◆ **REQUIRED ACTION**:
For the word "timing", state how many lines of the records include it, with no other text.

[Data items]
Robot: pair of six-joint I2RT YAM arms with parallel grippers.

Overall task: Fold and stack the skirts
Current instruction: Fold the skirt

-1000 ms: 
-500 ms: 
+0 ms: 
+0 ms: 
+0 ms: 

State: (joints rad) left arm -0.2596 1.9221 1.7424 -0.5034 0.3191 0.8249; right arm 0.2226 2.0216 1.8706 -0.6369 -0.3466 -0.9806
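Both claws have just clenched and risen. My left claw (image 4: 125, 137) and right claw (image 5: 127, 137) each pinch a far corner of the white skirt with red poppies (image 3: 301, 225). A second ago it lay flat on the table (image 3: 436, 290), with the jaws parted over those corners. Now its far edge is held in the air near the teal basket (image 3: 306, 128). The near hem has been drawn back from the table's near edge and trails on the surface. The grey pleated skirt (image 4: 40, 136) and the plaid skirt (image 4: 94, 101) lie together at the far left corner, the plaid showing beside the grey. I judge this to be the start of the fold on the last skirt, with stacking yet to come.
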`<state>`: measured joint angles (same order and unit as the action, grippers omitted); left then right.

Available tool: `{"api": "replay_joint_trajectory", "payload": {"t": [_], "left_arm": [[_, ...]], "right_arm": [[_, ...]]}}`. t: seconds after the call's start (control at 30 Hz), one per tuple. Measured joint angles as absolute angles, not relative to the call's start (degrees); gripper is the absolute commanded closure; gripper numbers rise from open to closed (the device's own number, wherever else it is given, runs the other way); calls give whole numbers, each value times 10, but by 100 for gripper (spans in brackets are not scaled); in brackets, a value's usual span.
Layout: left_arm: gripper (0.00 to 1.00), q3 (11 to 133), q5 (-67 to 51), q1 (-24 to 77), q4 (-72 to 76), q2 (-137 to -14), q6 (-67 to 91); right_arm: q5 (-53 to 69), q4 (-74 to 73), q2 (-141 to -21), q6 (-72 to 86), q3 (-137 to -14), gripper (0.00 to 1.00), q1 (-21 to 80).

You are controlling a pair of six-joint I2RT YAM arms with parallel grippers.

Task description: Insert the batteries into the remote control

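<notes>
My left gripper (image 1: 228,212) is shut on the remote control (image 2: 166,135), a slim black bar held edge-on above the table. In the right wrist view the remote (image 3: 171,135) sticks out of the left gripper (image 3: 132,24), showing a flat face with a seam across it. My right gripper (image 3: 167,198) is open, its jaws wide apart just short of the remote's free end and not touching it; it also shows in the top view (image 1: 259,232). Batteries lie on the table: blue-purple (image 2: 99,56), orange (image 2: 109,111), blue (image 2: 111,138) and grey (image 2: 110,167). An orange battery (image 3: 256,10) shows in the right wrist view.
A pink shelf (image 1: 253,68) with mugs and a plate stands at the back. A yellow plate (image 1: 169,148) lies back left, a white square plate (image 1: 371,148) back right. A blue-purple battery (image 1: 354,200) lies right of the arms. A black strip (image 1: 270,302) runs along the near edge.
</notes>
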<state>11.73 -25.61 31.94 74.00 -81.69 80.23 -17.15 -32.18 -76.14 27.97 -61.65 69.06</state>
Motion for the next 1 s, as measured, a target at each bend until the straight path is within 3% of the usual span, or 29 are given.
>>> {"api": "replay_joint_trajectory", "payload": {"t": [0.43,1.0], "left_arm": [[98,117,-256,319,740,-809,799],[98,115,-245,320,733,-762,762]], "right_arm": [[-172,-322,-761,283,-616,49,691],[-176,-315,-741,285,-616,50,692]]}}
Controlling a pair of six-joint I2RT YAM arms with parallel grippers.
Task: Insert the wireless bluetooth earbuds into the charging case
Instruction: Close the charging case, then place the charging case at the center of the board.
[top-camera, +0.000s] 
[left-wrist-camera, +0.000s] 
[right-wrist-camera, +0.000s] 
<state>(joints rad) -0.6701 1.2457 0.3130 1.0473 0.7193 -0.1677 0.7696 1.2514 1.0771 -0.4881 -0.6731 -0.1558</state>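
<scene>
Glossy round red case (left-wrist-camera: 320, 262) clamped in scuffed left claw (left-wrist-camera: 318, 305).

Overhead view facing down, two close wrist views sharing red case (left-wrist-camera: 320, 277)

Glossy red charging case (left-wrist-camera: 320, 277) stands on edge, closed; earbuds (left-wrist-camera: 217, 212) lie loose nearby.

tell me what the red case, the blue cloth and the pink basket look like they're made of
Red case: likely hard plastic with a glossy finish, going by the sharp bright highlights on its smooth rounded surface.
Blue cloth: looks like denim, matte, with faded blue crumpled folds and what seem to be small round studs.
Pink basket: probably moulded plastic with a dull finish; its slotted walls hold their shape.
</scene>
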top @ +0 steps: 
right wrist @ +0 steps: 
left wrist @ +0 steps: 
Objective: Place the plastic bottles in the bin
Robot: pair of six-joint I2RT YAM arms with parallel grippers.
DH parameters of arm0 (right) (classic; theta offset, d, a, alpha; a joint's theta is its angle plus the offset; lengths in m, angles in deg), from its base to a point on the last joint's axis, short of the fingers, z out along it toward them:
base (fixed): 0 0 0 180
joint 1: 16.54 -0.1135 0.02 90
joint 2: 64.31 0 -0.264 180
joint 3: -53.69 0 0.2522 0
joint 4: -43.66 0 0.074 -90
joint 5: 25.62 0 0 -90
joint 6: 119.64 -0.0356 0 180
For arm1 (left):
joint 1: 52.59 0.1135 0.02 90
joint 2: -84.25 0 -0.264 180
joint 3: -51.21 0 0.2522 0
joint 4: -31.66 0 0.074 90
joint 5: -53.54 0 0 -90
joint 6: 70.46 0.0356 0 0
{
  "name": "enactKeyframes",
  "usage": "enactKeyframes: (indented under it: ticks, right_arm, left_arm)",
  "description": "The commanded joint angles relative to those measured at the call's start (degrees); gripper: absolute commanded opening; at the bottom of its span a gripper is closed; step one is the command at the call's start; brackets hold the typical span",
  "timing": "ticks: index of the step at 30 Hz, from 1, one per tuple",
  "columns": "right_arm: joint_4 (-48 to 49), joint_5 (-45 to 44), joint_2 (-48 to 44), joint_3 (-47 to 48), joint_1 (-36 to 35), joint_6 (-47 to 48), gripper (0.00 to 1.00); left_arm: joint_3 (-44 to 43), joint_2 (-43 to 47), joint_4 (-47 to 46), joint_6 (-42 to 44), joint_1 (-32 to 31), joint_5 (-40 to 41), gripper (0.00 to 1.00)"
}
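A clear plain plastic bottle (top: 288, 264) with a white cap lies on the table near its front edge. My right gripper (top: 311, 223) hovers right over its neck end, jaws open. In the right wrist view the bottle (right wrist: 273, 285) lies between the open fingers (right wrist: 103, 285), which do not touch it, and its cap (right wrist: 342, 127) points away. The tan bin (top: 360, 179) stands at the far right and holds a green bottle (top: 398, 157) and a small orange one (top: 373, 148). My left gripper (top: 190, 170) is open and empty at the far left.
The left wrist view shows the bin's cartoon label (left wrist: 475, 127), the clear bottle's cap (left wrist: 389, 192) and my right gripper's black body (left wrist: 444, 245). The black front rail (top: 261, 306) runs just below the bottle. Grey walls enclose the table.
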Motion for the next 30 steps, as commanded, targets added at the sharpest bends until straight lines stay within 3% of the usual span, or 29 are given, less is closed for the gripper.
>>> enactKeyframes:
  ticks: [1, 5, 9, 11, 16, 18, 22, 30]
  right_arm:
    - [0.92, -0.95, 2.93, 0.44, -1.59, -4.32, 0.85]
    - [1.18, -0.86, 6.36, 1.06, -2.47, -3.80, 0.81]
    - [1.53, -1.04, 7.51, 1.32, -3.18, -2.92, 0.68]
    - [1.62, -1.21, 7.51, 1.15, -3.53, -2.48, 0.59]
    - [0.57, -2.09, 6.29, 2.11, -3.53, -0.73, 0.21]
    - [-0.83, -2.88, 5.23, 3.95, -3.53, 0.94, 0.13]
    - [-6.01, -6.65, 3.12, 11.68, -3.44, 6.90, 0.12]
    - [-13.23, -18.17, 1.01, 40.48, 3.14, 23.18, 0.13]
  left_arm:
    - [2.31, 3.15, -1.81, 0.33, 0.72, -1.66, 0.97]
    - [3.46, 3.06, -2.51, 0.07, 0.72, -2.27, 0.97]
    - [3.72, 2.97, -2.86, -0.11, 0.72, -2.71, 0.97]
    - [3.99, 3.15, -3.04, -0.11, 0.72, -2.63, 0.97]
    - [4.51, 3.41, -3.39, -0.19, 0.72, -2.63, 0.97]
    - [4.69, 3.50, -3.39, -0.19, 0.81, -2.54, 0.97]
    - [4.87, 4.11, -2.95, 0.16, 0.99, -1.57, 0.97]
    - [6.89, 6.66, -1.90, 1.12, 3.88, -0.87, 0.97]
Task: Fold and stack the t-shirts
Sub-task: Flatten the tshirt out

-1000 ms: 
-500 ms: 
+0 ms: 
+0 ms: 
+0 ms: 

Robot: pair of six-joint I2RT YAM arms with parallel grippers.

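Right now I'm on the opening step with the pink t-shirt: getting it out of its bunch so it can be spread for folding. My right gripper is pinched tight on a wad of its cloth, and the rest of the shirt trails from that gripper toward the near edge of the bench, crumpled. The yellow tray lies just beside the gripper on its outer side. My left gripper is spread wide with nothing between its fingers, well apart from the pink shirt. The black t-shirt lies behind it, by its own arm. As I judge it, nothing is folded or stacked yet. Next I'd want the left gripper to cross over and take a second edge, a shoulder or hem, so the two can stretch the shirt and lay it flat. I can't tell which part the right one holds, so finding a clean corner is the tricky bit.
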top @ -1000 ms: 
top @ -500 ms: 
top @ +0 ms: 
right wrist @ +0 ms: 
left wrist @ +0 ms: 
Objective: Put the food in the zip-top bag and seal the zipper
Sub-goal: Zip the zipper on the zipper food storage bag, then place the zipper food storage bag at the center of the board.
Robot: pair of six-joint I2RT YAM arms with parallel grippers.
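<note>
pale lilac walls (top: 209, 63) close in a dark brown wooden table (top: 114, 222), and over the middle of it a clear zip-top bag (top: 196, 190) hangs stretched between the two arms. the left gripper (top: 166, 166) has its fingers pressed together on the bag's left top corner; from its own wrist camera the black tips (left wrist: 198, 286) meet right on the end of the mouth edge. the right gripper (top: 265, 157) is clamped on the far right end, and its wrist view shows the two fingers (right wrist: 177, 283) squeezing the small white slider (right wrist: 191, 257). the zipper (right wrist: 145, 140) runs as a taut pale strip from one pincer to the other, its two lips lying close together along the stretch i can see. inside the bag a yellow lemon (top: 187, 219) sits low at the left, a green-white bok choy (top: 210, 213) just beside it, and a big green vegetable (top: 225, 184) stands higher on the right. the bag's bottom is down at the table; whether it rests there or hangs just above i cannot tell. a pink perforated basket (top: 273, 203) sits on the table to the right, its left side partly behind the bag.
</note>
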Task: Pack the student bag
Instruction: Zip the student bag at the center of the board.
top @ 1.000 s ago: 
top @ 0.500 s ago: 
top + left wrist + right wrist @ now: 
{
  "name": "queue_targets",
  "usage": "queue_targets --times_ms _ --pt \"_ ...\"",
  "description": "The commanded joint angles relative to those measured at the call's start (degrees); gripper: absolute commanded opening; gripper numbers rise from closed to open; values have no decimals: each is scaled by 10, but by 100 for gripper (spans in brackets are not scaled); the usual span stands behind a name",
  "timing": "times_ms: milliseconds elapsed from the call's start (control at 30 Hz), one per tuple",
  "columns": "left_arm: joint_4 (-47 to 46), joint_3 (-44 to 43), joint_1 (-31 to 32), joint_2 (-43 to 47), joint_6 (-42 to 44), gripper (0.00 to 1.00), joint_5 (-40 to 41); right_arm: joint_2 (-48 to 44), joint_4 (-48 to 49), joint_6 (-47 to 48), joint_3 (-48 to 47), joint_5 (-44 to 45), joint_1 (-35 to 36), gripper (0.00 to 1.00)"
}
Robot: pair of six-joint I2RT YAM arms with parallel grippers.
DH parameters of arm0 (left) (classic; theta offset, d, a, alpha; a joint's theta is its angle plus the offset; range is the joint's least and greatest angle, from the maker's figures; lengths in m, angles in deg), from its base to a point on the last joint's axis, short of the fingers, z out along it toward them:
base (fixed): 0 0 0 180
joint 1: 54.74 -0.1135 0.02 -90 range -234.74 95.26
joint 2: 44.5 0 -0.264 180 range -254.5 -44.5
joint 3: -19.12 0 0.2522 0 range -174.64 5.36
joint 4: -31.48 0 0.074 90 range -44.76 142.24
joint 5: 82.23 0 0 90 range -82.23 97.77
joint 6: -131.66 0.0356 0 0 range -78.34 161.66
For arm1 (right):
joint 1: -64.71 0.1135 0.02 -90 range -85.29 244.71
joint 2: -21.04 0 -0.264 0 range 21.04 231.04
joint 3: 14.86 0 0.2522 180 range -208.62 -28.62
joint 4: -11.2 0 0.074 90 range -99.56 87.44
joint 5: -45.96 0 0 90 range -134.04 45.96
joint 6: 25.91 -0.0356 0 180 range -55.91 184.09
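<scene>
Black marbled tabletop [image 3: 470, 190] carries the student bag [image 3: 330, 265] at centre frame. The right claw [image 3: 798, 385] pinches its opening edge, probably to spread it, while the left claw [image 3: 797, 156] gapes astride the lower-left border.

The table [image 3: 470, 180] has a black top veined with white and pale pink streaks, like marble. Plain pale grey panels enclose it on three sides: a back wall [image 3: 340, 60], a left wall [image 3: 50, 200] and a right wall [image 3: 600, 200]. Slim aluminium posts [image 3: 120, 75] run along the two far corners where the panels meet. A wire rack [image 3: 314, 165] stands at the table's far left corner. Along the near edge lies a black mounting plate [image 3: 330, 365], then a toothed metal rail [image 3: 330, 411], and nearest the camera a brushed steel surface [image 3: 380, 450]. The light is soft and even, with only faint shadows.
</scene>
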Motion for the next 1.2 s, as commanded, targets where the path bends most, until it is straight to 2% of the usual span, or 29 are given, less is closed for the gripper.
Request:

◆ **TASK OUTPUT**:
2